Inizialmente fu edificato il castello di S. Biagio in Barbolano che sprofondò in mare nell’Alto Medioevo o forse fu abbattuto dagli altidonesi. Dopo il XII secolo, gli abitanti della città di Altidona hanno dato vita ad un nuovo castello, intorno alla parrocchia di Santa Maria e San Ciriaco, che fu edificato sulla collina della città attuale e di cui sono ancora ben conservate le mura medievali.
Da ineresse il Belvedere, una torre d’avvistamento medievale affacciata sulla Valle dell’Aso, e la tavola, attribuita a Vincenzo Pagani, raffigurante la Madonna col Bambino, due santi e donatore conservata presso la chiesa parrocchiale. Villa Montana e la cisterna romana sono situate nell’antica contrada di Barbolano.
Ad Altidona ha sede la Fototeca provinciale dove sono custoditi gli archivi fotografici che testimoniano la storia del territorio fermano. Inoltre, nel Teatro Comunale, si tiene una stagione teatrale molto seguita, con spettacoli di vario genere. La Sala Lussu di Marina di Altidona è punto di riferimento per rassegne cinematografiche e incontri.
Chi cerca un’area verde si ricordi di visitare il Parco dei “Due ponti”, spazio circondato da alberi secolari e che comprende un’area giochi per bambini. È altresì attraversato dalla pista ciclabile che si ricollega con la spiaggia.
Altidona fa parte dell’Unione dei Comuni della Valdaso; domina dall’alto di una collina la valle dell’Aso e dispone di un litorale nella frazione Marina di Altidona, la cui spiaggia è di sabbia e ghiaia. Tra pinete e palme millenarie si ergono belle ville e strutture ricettive. I ciclisti possono utilizzare i percorsi che si sviluppano lungo la costa per 3 km o lungo il fiume Aso.

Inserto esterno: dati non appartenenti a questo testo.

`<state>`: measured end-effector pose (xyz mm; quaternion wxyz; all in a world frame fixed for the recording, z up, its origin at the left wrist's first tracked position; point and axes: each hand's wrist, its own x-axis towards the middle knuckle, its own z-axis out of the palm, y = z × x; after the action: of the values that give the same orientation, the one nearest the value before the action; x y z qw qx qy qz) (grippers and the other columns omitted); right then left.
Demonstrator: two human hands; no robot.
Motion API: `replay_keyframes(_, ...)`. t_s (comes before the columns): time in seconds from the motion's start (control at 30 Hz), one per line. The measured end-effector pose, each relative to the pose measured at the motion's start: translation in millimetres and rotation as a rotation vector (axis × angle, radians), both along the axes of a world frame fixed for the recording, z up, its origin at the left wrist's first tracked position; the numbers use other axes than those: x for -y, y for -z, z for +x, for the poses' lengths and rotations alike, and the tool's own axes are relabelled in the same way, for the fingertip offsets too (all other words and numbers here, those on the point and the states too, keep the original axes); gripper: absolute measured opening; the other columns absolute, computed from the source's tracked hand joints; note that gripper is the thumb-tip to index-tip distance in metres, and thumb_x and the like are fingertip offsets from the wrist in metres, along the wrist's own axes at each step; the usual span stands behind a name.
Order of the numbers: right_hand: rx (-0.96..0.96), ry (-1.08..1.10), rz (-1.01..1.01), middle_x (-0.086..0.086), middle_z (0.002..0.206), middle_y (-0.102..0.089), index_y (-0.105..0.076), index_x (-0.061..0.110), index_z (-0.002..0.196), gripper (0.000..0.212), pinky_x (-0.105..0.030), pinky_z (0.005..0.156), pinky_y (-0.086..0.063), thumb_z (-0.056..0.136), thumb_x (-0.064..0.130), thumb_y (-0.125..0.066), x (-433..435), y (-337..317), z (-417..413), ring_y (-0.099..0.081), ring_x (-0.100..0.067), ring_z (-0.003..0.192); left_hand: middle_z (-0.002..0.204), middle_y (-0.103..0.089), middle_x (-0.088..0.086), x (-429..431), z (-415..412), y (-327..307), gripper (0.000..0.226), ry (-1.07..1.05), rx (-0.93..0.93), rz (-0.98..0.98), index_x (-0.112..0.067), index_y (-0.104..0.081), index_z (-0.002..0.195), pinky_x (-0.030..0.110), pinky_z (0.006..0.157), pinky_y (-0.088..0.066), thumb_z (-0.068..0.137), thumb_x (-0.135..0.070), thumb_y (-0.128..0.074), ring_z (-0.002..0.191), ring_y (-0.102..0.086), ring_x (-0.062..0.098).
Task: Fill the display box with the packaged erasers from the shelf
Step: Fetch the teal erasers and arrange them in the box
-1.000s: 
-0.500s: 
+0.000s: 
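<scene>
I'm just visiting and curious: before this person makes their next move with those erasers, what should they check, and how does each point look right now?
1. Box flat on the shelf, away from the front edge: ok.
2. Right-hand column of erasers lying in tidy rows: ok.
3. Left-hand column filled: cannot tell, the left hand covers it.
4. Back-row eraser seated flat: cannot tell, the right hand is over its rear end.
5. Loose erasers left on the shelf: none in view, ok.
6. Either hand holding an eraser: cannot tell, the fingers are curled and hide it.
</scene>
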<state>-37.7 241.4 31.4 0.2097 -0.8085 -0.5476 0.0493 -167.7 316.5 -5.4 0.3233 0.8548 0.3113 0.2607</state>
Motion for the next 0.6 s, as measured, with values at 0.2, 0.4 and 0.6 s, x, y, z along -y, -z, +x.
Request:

Ogni anno, in estate, si svolge La sagra delle polenta con lumache per ricordare la frugalità delle mense contadine e paesane, anche se nel tempo si è arricchita di appetitose pietanze tipiche locali a base di carne e pesce.
Lapedona è un comune collinare, in Provincia di Fermo, d’impronta medievale, situato in un territorio abitato sin dall’antichità.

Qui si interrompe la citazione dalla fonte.